The buffy flower bat (Erophylla sezekorni) is a species of bat in the leaf-nosed bat family, Phyllostomidae. It is found in the Bahamas, the Cayman Islands, Cuba, and Jamaica.

== Description ==
The buffy flower bat is considered a medium-sized bat, however, compared to those in its genus, it is a generally larger bat. Its hair has two colors on its body; the hairs closer to the body are white, while the distal hairs are brown. The head and face are covered in short, white hairs. Compared to other bats, it has a long snout which sharply rises into its forehead. The buffy flower bat is named after its flowery shaped nose.

== Mating ==
Little is known about the mating system of bats in the genus Erophylla; however, many of the ones that have been recorded have a harem mating system (where there is one male to a large number of females in a single roost). The buffy flower bat is considered unusual in that a similar number of males and females roost together. When it comes time for mating, which takes place in December, they create a section of the roost for displaying. The males will spend a few hours displaying. Displays are made while hanging from the ceiling. They flap their wings repeatedly: sometimes one at a time, sometimes together. They also display by doing very tight loops. Not all males display, though males that display have more children than males that do not display. After mating, the gestation period lasts 4–6 months.
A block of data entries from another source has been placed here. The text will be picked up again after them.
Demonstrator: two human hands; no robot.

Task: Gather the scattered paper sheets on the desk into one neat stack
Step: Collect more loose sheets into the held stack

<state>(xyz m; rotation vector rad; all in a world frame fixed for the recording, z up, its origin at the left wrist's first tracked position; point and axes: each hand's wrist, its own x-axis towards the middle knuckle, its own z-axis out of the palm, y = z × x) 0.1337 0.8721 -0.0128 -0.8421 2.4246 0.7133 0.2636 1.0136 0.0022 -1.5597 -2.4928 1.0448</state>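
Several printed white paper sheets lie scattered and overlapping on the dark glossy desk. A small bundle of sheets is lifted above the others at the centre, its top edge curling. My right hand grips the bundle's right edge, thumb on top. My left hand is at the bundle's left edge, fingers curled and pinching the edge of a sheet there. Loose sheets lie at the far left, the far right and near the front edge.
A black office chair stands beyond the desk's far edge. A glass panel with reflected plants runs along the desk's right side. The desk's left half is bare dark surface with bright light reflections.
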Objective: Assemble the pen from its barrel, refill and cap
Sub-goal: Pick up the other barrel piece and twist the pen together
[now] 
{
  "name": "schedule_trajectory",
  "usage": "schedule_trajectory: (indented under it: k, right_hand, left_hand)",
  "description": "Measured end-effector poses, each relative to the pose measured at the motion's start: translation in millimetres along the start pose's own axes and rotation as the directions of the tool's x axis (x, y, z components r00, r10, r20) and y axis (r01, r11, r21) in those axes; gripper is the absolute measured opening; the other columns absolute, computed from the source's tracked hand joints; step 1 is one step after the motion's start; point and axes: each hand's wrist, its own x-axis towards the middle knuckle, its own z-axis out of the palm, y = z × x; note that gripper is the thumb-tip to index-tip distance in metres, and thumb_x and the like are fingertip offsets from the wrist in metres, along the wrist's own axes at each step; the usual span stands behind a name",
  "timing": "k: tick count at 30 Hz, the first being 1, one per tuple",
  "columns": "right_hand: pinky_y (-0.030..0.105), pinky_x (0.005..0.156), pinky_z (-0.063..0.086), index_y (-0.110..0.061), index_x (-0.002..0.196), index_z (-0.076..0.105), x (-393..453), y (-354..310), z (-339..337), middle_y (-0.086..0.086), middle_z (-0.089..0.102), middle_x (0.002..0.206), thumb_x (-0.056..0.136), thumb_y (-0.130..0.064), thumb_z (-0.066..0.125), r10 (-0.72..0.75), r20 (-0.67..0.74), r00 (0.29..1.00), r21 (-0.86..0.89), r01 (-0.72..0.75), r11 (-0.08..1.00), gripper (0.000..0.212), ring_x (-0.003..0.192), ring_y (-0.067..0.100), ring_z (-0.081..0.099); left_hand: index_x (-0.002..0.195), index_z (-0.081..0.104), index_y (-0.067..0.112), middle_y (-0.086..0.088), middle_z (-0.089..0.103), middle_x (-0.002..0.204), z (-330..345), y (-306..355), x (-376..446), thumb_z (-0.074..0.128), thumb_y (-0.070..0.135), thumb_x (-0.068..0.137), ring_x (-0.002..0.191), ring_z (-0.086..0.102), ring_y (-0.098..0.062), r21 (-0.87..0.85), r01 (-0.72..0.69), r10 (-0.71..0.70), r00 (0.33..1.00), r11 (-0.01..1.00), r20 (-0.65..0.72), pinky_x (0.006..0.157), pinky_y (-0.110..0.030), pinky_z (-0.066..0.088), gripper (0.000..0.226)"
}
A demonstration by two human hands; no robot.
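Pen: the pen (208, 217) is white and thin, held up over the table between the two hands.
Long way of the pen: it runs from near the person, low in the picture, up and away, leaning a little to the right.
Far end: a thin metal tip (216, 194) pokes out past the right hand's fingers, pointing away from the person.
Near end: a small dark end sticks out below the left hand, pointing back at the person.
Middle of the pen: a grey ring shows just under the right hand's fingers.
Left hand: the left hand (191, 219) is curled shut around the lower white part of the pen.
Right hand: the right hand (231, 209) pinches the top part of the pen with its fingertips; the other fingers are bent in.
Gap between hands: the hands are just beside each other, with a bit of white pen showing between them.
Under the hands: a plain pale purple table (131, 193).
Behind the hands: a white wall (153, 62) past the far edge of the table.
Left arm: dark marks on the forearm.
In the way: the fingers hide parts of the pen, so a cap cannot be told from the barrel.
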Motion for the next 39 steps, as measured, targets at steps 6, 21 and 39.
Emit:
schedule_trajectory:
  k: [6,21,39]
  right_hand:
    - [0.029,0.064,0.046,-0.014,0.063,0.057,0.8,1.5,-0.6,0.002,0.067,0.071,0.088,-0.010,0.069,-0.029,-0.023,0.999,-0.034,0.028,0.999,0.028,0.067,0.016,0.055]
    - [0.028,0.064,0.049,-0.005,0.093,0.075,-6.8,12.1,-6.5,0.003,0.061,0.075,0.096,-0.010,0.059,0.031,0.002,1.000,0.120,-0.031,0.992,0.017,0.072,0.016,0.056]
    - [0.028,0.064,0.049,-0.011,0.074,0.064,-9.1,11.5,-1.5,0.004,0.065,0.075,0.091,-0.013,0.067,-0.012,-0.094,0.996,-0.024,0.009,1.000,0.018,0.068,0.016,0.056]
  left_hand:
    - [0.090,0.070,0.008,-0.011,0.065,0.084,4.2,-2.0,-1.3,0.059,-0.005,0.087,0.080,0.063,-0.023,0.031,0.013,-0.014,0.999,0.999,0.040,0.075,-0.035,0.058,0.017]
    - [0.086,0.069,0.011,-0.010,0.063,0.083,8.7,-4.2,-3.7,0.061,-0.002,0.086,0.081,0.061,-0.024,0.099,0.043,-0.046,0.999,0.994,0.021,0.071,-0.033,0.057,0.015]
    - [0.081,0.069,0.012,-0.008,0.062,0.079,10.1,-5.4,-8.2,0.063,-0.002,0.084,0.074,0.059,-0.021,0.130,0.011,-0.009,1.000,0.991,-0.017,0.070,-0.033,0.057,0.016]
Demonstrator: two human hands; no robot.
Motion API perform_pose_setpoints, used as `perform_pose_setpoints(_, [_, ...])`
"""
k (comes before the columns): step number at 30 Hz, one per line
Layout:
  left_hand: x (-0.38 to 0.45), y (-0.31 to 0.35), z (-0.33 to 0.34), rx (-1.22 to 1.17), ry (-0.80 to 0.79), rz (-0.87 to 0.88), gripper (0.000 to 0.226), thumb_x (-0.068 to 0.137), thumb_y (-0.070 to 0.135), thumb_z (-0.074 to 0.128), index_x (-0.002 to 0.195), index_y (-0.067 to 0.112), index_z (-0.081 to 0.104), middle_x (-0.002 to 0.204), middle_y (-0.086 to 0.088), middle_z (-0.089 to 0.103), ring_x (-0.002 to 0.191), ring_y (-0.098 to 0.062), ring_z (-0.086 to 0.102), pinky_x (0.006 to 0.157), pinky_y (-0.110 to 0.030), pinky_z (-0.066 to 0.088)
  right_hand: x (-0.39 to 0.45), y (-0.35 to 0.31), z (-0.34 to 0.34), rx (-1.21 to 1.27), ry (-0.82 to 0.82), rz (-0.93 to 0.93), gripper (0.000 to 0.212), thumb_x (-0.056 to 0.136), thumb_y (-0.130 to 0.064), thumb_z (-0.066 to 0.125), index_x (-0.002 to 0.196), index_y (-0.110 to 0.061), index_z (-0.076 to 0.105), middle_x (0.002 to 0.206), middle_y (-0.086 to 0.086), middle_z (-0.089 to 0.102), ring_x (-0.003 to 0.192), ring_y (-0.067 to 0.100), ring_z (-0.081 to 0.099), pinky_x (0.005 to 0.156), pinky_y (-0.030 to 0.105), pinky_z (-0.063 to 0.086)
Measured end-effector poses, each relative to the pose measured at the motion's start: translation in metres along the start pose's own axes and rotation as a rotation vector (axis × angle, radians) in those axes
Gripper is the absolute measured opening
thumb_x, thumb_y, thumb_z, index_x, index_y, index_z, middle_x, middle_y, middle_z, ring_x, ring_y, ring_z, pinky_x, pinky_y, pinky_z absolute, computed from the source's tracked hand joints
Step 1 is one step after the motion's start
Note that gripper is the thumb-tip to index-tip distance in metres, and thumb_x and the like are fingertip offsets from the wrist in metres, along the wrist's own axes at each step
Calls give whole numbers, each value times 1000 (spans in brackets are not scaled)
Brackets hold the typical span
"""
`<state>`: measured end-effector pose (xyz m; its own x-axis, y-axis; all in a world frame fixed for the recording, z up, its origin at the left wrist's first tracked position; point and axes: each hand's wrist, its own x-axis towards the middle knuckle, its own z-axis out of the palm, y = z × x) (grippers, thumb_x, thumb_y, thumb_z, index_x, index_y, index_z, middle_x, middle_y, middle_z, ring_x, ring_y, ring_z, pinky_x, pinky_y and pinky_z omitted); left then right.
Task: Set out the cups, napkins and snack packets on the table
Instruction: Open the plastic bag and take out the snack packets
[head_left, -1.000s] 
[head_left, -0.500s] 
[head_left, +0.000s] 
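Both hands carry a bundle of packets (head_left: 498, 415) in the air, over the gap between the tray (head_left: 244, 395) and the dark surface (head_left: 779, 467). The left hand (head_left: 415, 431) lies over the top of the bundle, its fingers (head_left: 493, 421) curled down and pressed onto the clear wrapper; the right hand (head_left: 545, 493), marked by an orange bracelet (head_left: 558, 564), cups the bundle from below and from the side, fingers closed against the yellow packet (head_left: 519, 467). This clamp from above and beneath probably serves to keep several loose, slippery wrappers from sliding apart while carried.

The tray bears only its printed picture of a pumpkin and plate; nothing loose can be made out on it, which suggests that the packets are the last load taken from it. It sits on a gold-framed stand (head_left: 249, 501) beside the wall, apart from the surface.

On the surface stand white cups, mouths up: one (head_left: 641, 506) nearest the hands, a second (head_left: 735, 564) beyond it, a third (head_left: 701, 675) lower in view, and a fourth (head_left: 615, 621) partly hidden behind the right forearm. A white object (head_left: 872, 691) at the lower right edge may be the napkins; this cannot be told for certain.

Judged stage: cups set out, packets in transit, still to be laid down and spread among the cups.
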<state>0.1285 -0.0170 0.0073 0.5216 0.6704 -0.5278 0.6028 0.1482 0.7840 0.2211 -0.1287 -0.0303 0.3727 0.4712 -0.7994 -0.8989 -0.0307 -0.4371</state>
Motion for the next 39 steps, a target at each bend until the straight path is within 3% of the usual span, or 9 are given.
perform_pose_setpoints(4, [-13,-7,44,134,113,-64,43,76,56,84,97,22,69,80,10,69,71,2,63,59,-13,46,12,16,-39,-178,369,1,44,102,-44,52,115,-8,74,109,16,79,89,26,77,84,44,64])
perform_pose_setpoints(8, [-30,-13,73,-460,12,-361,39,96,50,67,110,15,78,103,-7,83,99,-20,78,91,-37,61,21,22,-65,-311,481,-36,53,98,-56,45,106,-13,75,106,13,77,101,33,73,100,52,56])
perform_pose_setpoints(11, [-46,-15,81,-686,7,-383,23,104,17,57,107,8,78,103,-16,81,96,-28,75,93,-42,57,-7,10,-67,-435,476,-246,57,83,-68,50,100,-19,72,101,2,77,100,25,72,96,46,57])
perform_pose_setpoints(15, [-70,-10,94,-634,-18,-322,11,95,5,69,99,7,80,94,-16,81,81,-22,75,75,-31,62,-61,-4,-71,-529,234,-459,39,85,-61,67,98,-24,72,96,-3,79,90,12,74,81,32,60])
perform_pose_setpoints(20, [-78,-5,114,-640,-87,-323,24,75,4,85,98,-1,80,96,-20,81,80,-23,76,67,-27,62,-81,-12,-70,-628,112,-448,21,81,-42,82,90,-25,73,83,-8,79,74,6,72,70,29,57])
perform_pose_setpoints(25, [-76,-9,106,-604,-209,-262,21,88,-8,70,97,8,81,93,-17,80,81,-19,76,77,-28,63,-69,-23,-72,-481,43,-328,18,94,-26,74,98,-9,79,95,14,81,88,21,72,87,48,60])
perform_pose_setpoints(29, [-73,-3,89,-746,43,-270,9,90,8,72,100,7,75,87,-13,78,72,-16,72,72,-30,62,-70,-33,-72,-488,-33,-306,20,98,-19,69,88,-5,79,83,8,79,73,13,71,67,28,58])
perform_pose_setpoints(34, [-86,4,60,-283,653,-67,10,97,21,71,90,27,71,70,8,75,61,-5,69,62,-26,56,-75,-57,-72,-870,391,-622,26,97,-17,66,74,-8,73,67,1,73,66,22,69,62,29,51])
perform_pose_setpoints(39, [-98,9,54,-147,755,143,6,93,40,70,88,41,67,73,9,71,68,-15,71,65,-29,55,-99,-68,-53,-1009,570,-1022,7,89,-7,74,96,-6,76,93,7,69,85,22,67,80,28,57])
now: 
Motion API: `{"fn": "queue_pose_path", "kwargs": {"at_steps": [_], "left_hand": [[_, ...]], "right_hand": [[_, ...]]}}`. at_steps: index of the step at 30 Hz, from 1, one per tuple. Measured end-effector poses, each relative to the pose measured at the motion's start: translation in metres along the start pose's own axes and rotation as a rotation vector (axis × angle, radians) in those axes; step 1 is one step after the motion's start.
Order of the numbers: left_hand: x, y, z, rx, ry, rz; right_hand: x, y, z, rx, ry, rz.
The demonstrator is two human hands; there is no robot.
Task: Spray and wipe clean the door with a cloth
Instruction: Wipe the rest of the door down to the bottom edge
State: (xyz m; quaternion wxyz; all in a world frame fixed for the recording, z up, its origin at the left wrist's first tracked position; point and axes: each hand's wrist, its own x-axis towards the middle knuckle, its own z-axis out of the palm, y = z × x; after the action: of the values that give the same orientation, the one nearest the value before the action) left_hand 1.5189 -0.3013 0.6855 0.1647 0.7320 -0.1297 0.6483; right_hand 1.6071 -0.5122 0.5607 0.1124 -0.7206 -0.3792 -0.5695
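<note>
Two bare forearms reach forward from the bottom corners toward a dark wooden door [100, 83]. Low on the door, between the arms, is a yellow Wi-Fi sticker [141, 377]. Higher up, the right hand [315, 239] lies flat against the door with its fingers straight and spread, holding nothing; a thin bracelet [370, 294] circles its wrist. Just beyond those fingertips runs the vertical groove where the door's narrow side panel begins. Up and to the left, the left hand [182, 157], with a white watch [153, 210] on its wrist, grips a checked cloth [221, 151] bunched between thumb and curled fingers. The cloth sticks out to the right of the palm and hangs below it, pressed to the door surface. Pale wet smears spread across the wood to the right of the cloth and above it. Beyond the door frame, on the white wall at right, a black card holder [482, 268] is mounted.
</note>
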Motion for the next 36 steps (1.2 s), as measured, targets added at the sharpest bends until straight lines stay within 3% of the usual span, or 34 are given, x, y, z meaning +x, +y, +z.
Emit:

In June, they give birth to litters of only one pup at a time, whom they breast feed until the end of August.

== Diet ==
The bats eat a combination of nectar, fruit, and insects, though fruit dominates their diet. Based on fecal droppings, it was found that 50% of the bats tested had eaten all three in a single night while the remaining ate only two of the three types of food. The insects eaten are primarily beetles, but also eat flies, bees and moths.

Buffy flower bats are likely eaten by nocturnal owls and climbing snakes.

== Parasites ==
The buffy flower bat is a primary host to a mite (Periglischrus cubanus), from the subclass Acari and the family Spinturnicidae. These mites are found on the wing membrane and feed on the bat's blood. The parasites are passed from mother bat to baby bat while the pup is nursing. This is done by the parasite unlatching via hooks from the mother's wing membrane and falling onto the baby where it will latch on and feed off of its blood.